▶ **GOAL OF THE EXERCISE**: The output must match the entries below exactly, with pictures removed.

▶ **DATA IN THIS EXERCISE**:
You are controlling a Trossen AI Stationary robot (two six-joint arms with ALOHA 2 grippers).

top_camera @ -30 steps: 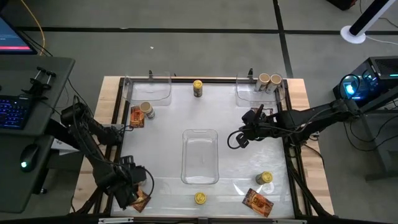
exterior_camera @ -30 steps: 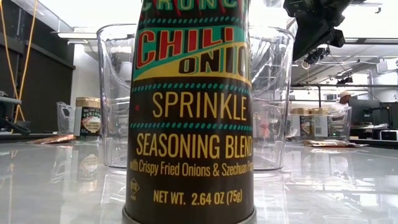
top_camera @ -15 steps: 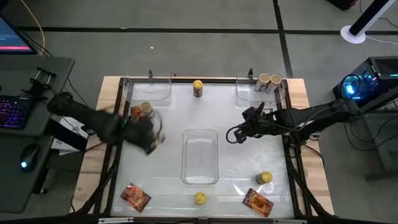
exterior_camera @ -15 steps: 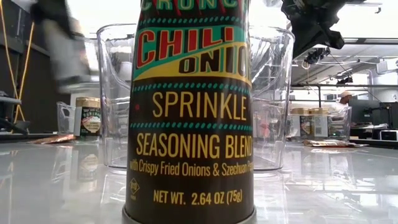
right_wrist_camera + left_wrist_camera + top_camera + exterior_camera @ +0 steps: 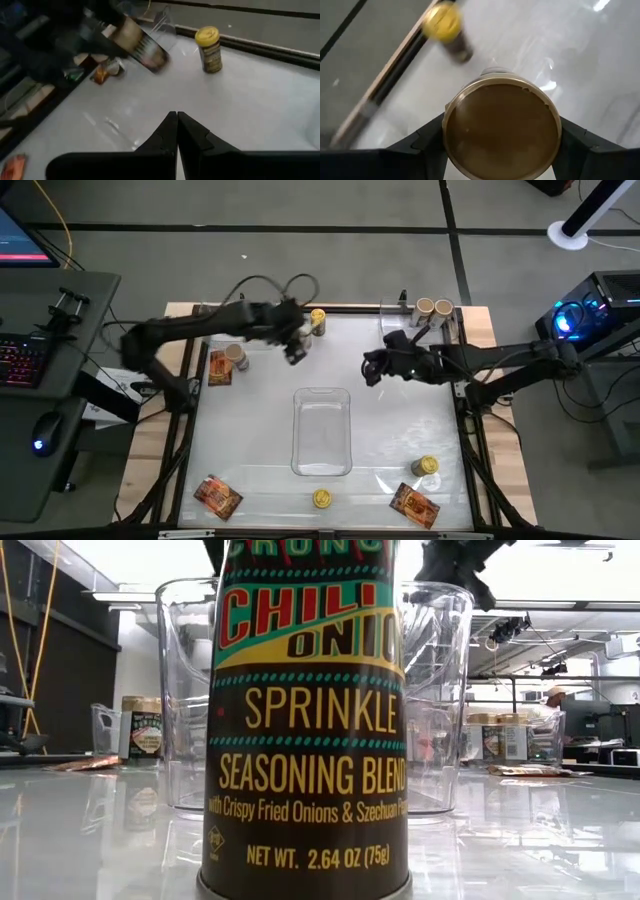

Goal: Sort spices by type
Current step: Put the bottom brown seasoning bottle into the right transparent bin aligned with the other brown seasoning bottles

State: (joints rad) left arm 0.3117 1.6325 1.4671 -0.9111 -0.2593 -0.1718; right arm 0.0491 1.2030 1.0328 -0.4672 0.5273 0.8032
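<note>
Robot body: two dark jointed arms, matching finish.
Left arm (image 5: 190,330) is matte black, built of slim tubular links, with thin black cable looping loosely above its forward section. Right arm (image 5: 500,365) is the same black, with cable running along its links and a coiled loop near the wrist. Left end effector (image 5: 501,150) has two black angular fingers (image 5: 422,145). Right end effector (image 5: 176,131) has two black wedge-shaped fingers tapering to narrow tips.

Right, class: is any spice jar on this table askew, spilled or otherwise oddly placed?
One beige-lidded jar is tilted, but only because the left hand grips it in the air, lid towards its wrist. The yellow-lidded jar nearby stands upright. Nothing looks spilled.
</note>
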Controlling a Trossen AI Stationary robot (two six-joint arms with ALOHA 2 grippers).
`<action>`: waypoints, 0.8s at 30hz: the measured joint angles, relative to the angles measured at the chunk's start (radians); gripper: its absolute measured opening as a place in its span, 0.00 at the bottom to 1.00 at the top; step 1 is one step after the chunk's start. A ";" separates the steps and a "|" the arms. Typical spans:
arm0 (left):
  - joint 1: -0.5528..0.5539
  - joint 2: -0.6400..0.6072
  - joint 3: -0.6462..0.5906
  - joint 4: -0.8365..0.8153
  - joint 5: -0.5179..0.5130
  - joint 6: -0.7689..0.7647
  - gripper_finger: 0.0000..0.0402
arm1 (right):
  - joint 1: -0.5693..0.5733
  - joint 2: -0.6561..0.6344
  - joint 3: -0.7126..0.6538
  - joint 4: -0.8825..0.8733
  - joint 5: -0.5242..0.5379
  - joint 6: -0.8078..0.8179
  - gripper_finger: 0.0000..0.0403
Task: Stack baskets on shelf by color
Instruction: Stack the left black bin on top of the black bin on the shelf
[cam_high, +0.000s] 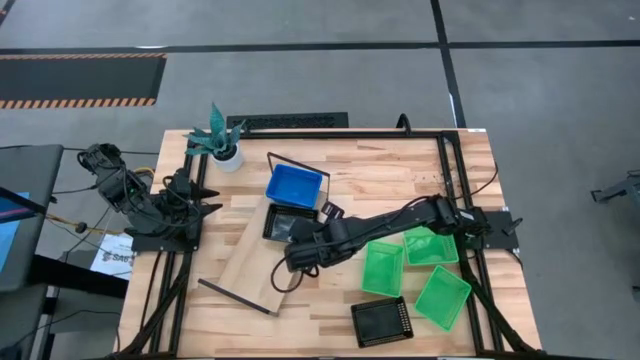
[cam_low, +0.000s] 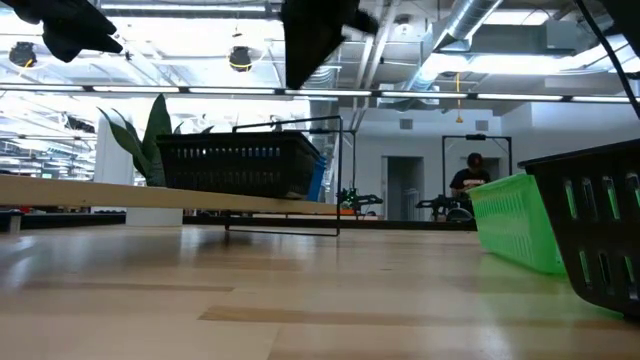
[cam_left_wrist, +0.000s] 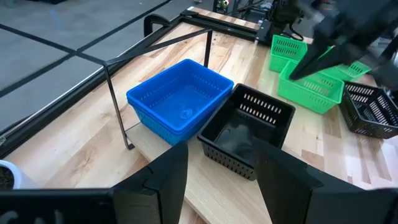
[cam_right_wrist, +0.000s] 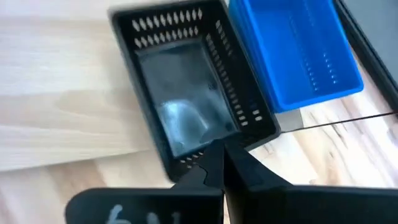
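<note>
From above, my right jaws (cam_high: 290, 262) hang over the shelf (cam_high: 245, 262) just beside the black stack (cam_high: 285, 222); the blue stack (cam_high: 295, 186) sits at the shelf's far end. Three green baskets (cam_high: 383, 267) and one black basket (cam_high: 381, 322) lie loose on the tabletop (cam_high: 390, 165), so by my judgement blue is done, black nearly, green unstarted. My left jaws (cam_high: 205, 197) wait near a potted plant (cam_high: 222, 140).

At tabletop level, the slatted wood is bare in front; a large hall with ceiling ducts and a distant person lies behind.

My left wrist shows its fingers (cam_left_wrist: 163, 180) spread wide, holding nothing.

My right wrist shows its fingers (cam_right_wrist: 214, 167) pressed together, empty, at the black stack's rim.
</note>
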 joint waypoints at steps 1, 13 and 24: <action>0.000 0.000 0.000 0.000 0.000 0.000 0.42 | 0.005 -0.003 0.013 -0.010 0.000 0.009 0.03; 0.000 0.000 0.000 0.000 0.019 0.000 0.42 | 0.023 0.045 0.000 -0.202 -0.048 0.267 0.04; 0.000 0.000 0.000 0.000 0.028 0.000 0.42 | -0.010 0.115 -0.004 -0.156 -0.123 0.229 0.04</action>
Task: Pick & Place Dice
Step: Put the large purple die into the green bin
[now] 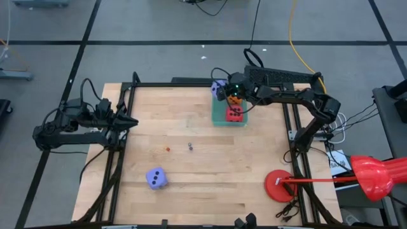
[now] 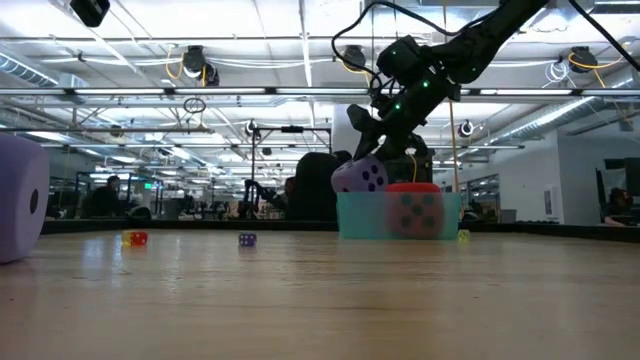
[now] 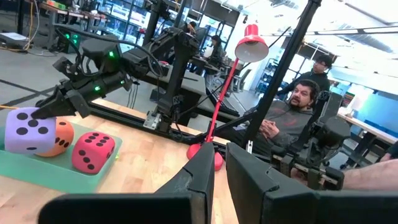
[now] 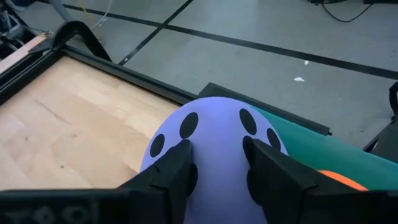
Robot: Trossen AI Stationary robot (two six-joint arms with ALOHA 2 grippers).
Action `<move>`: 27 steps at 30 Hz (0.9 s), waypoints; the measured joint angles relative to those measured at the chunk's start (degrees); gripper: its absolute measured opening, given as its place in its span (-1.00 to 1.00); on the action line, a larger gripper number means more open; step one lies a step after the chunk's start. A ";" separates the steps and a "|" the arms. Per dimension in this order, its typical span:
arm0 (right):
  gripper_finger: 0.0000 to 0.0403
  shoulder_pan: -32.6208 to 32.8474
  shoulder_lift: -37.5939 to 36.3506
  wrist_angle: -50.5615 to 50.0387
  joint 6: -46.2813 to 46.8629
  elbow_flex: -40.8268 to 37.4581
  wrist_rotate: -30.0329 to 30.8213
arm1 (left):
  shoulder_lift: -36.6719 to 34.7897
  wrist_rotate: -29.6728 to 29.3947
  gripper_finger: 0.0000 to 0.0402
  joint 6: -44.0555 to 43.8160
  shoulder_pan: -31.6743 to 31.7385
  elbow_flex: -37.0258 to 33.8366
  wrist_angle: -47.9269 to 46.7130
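Observation:
A teal tray (image 1: 221, 118) stands at the table's far edge and holds a red die (image 1: 234, 114) and an orange die (image 1: 234, 100). My right gripper (image 4: 217, 147) reaches over the tray's far end from the right and is shut on a lavender-purple die (image 4: 214, 124). That die (image 3: 26, 129) sits beside the orange die (image 3: 61, 138). A second purple die (image 1: 156, 178) rests on the wood near the front left. My left gripper (image 1: 132, 121) waits, shut, at the table's left edge. My right gripper pinches the purple die by two opposite sides (image 4: 200, 163), one finger on each. The fingers (image 4: 177, 168) slant down from the table's right side. The die bulges up past the fingertips. It is at the tray's far end (image 3: 18, 163), against the orange die; whether it rests there I cannot tell.
Two tiny dice (image 1: 168, 149) (image 1: 190, 147) lie mid-table. A red desk lamp (image 1: 280, 184) stands at the front right corner. Black frame rails (image 1: 114, 159) run along the table's sides. People sit beyond the table (image 3: 292, 118). Bare wood spreads across the middle.

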 joint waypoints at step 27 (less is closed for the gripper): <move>-0.13 0.12 0.02 1.65 7.29 -0.04 -1.51 | -0.01 0.02 -0.77 -0.33 -0.01 0.00 0.01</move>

▶ **COMPLETED EXERCISE**:
You are controlling a Trossen AI Stationary robot (two six-joint arms with ALOHA 2 grippers).

top_camera @ -30 steps: 
exterior_camera @ -30 steps: 
top_camera @ -15 steps: 
exterior_camera @ -15 steps: 
right_wrist_camera + left_wrist_camera + top_camera + exterior_camera @ +0 steps: 

Goal: Sort spices by type
Current step: Put the bottom brown seasoning bottle into the right transparent bin aligned with the other brown seasoning bottles

State: (joints rad) left arm 0.3117 1.6325 1.4671 -0.9111 -0.2593 -0.1718; right arm 0.0491 1.2030 1.0328 -0.4672 0.5273 0.8032
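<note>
Robot body: two dark jointed arms, matching finish.
Left arm (image 5: 190,330) is matte black, built of slim tubular links, with thin black cable looping loosely above its forward section. Right arm (image 5: 500,365) is the same black, with cable running along its links and a coiled loop near the wrist. Left end effector (image 5: 501,150) has two black angular fingers (image 5: 422,145). Right end effector (image 5: 176,131) has two black wedge-shaped fingers tapering to narrow tips.

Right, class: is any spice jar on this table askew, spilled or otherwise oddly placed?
One beige-lidded jar is tilted, but only because the left hand grips it in the air, lid towards its wrist. The yellow-lidded jar nearby stands upright. Nothing looks spilled.
</note>
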Controlling a Trossen AI Stationary robot (two six-joint arms with ALOHA 2 grippers).
`<action>`: waypoints, 0.8s at 30hz: the measured joint angles, relative to the angles measured at the chunk's start (radians); gripper: its absolute measured opening as a place in its span, 0.00 at the bottom to 1.00 at the top; step 1 is one step after the chunk's start. A ";" separates the steps and a "|" the arms. Typical spans:
arm0 (left):
  - joint 1: -0.5528..0.5539
  - joint 2: -0.6400..0.6072
  - joint 3: -0.6462..0.5906
  - joint 4: -0.8365..0.8153
  - joint 5: -0.5179..0.5130
  - joint 6: -0.7689..0.7647
  - gripper_finger: 0.0000..0.0402
arm1 (right):
  - joint 1: -0.5693..0.5733
  - joint 2: -0.6561..0.6344
  - joint 3: -0.7126..0.6538
  - joint 4: -0.8825..0.8733
  - joint 5: -0.5242..0.5379
  - joint 6: -0.8078..0.8179
  - gripper_finger: 0.0000..0.0403
Task: Stack baskets on shelf by color
Instruction: Stack the left black bin on top of the black bin on the shelf
[cam_high, +0.000s] 
[cam_low, +0.000s] 
[cam_left_wrist, +0.000s] 
[cam_right_wrist, +0.000s] 
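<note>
From above, my right jaws (cam_high: 290, 262) hang over the shelf (cam_high: 245, 262) just beside the black stack (cam_high: 285, 222); the blue stack (cam_high: 295, 186) sits at the shelf's far end. Three green baskets (cam_high: 383, 267) and one black basket (cam_high: 381, 322) lie loose on the tabletop (cam_high: 390, 165), so by my judgement blue is done, black nearly, green unstarted. My left jaws (cam_high: 205, 197) wait near a potted plant (cam_high: 222, 140).

At tabletop level, the slatted wood is bare in front; a large hall with ceiling ducts and a distant person lies behind.

My left wrist shows its fingers (cam_left_wrist: 163, 180) spread wide, holding nothing.

My right wrist shows its fingers (cam_right_wrist: 214, 167) pressed together, empty, at the black stack's rim.
</note>
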 joint waypoints at steps 1, 13 and 24: <action>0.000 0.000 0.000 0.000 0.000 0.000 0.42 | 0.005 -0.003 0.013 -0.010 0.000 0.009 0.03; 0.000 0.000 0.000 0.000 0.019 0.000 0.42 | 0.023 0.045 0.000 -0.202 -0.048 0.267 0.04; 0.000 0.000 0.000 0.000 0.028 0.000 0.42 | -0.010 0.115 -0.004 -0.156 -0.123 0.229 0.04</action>
Task: Pick & Place Dice
Step: Put the large purple die into the green bin
[now] 
[now] 
[now] 
[now] 
Robot: Trossen AI Stationary robot (two six-joint arms with ALOHA 2 grippers).
Action `<move>`: 27 steps at 30 Hz (0.9 s), waypoints; the measured joint angles relative to those measured at the chunk's start (degrees); gripper: its absolute measured opening, given as its place in its span (-1.00 to 1.00); on the action line, a larger gripper number means more open; step one lies a step after the chunk's start. A ";" separates the steps and a "|" the arms. Per dimension in this order, its typical span:
arm0 (right):
  gripper_finger: 0.0000 to 0.0403
  shoulder_pan: -32.6208 to 32.8474
  shoulder_lift: -37.5939 to 36.3506
  wrist_angle: -50.5615 to 50.0387
  joint 6: -46.2813 to 46.8629
  elbow_flex: -40.8268 to 37.4581
  wrist_rotate: -30.0329 to 30.8213
arm1 (left):
  shoulder_lift: -36.6719 to 34.7897
  wrist_rotate: -29.6728 to 29.3947
  gripper_finger: 0.0000 to 0.0402
  joint 6: -44.0555 to 43.8160
  shoulder_pan: -31.6743 to 31.7385
  elbow_flex: -37.0258 to 33.8366
  wrist_angle: -47.9269 to 46.7130
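Observation:
A teal tray (image 1: 221, 118) stands at the table's far edge and holds a red die (image 1: 234, 114) and an orange die (image 1: 234, 100). My right gripper (image 4: 217, 147) reaches over the tray's far end from the right and is shut on a lavender-purple die (image 4: 214, 124). That die (image 3: 26, 129) sits beside the orange die (image 3: 61, 138). A second purple die (image 1: 156, 178) rests on the wood near the front left. My left gripper (image 1: 132, 121) waits, shut, at the table's left edge. My right gripper pinches the purple die by two opposite sides (image 4: 200, 163), one finger on each. The fingers (image 4: 177, 168) slant down from the table's right side. The die bulges up past the fingertips. It is at the tray's far end (image 3: 18, 163), against the orange die; whether it rests there I cannot tell.
Two tiny dice (image 1: 168, 149) (image 1: 190, 147) lie mid-table. A red desk lamp (image 1: 280, 184) stands at the front right corner. Black frame rails (image 1: 114, 159) run along the table's sides. People sit beyond the table (image 3: 292, 118). Bare wood spreads across the middle.
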
 joint waypoints at step 27 (less is closed for the gripper): <move>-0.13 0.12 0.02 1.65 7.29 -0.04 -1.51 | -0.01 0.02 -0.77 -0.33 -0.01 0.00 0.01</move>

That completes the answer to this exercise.